Goodhart's Law has been quoted a lot here recently, (re: measure becoming
target and ceasing to be good measure), but it applies here.

The more useful question is, "of what is a quiet eye the effect?"

At an elite competition level, the physical differences (and scores) between
athletes are so minor that success is more an effect of psychological habits
than the relative difference in diet and training regimens.

Watching very top athletes, they are usually calm and deliberate, which is the
effect of being in a zone where they are not intellectualizing or reacting to
events, but are instead, in a state I call accept-respond. There is a huge
aspect of ego suppression they can cultivate, where the y aren't distracted by
hypotheticals, counterfactuals, and in particular, expectations and
anticipations for how the immediate situation plays out, which delays their
ability to shorten their accept-respond loop.
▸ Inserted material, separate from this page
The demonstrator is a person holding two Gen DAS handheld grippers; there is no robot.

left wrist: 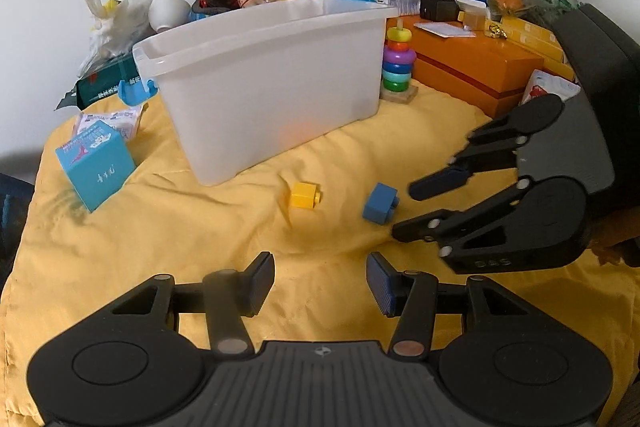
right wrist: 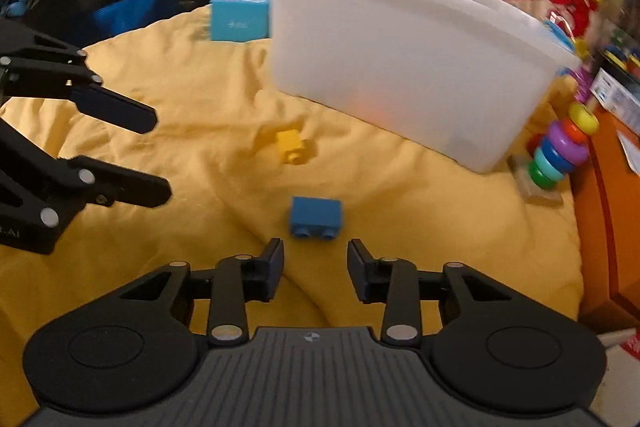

The very existence of an "if this then that," thought in their mind is
performance inhibiting, because even that "if," statement needs to be negated
before they can respond. Bringing conditionals to the game only works when the
game plays out according to that conditional at the right time. At a learning
level, you can learn those conditionals as tactics, but you need to practice
them to where there is no conscious selection and evaluation of them when you
are performing.

IMHO, a quiet eye is the effect of how you related to your
trainer/coach/parent/teacher, and it's not incumbent on the student or athlete
to develop it, it is the sign of a good teacher.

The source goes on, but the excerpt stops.